■ Task item ■
Wherever the word "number" appears in the entries, copy the whole line.

[Extracted data entries]
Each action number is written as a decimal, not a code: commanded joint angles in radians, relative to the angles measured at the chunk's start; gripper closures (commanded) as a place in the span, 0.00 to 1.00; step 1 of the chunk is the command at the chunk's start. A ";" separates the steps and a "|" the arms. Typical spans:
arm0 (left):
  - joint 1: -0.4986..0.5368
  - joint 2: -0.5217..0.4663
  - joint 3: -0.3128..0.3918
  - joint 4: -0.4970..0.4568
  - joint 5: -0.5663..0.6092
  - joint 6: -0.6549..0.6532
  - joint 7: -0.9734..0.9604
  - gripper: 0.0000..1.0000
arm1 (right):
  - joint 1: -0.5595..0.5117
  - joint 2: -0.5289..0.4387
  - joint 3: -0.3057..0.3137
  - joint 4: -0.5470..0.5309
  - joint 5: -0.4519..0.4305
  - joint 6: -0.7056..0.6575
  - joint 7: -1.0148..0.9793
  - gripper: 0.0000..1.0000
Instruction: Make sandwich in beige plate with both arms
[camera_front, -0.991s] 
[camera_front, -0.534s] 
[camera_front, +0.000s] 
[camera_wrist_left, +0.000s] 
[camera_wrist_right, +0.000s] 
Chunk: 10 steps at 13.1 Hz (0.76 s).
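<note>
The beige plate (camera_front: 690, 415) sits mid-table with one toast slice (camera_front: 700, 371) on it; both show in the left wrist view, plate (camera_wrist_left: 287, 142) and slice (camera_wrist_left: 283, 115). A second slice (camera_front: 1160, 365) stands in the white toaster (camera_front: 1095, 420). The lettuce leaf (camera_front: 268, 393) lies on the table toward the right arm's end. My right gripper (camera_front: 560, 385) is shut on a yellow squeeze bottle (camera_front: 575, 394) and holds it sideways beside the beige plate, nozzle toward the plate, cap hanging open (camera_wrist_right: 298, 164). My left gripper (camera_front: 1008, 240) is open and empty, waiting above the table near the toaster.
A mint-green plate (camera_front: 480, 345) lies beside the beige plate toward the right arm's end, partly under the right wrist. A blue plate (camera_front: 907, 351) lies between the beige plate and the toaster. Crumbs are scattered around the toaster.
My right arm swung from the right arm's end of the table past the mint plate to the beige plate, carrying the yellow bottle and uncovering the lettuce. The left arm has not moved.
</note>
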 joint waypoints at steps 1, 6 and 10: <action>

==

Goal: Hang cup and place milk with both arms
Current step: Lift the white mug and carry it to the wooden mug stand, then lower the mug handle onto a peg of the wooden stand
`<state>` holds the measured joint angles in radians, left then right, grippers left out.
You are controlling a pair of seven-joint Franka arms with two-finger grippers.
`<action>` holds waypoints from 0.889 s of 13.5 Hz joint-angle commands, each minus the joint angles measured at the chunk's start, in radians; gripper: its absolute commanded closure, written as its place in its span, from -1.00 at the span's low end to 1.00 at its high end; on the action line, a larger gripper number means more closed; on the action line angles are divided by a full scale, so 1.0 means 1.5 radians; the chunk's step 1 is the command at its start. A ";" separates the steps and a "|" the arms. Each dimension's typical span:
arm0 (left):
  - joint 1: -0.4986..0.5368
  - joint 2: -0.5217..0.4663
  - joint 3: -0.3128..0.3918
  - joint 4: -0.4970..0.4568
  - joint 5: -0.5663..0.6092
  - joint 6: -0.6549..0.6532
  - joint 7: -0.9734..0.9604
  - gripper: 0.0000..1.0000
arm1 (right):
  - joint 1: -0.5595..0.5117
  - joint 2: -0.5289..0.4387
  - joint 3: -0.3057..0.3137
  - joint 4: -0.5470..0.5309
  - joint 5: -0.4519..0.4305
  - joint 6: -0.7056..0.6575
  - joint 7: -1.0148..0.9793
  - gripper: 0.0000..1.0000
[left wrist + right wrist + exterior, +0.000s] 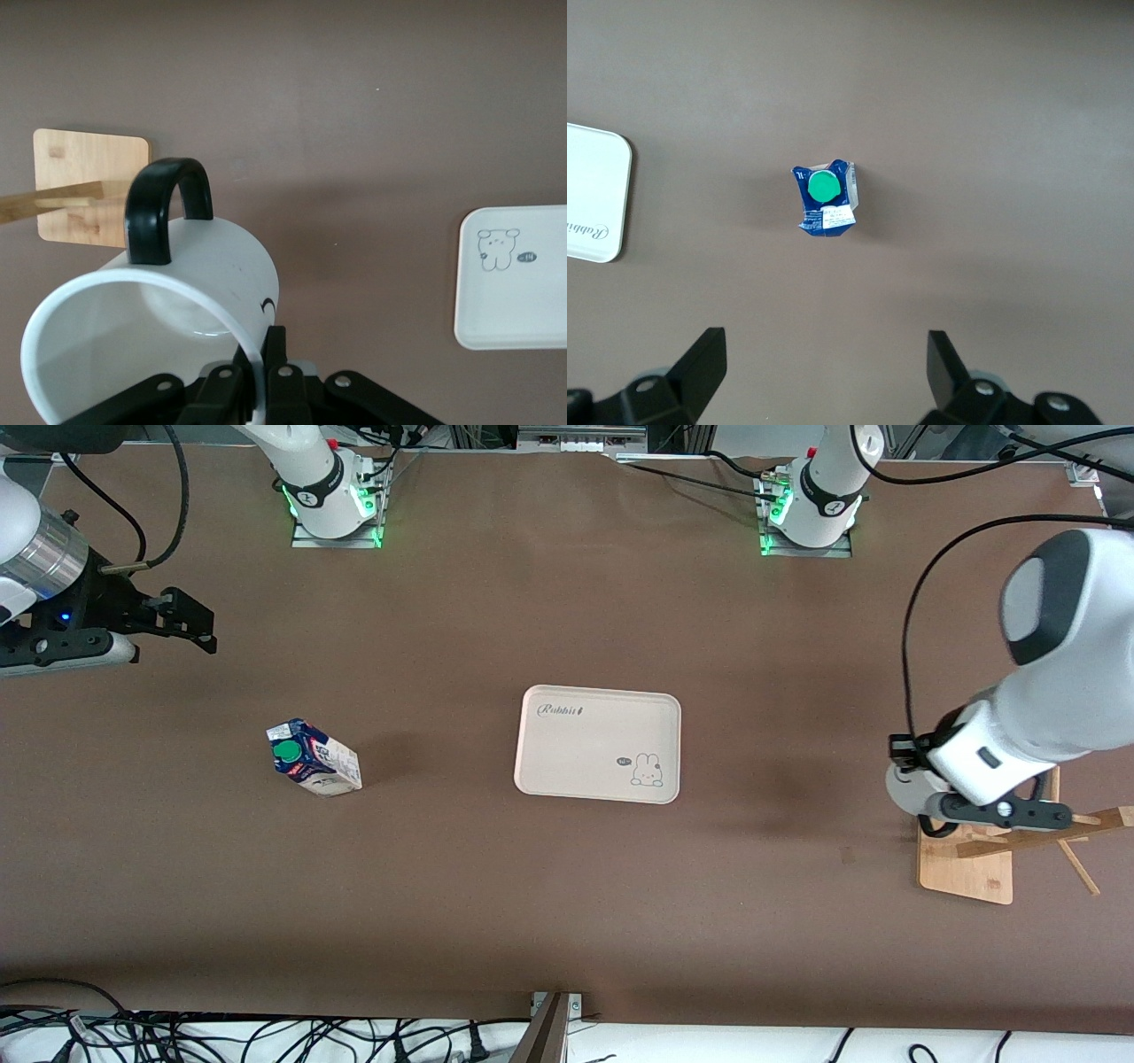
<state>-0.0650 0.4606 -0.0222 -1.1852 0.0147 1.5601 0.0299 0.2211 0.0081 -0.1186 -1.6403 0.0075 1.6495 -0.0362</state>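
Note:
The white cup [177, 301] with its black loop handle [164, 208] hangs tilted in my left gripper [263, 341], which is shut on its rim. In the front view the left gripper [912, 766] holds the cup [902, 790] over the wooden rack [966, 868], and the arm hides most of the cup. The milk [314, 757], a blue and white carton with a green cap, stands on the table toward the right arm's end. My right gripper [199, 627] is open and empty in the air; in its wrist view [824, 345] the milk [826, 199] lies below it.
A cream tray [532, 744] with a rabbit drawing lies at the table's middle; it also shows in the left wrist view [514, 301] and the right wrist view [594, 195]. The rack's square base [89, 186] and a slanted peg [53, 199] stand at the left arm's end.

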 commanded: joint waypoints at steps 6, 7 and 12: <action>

■ Answer to the problem ■
Each action number is written as a decimal, not a code: commanded joint angles in radians, relative to the angles measured at the chunk's start; gripper closures (commanded) as a place in the span, 0.00 to 1.00; step 1 of the chunk is the command at the chunk's start. A ";" separates the steps and a "|" the arms. Typical spans:
`<action>` holds waypoints from 0.889 s of 13.5 Hz joint-angle commands, each minus the joint angles measured at the chunk's start, in radians; gripper: its absolute commanded closure, written as its place in its span, from -1.00 at the span's low end to 1.00 at its high end; on the action line, a larger gripper number means more closed; on the action line angles are divided by a full scale, so 1.0 means 1.5 radians; the chunk's step 1 is the command at its start. A ";" separates the steps and a "|" the arms. Each dimension's typical span:

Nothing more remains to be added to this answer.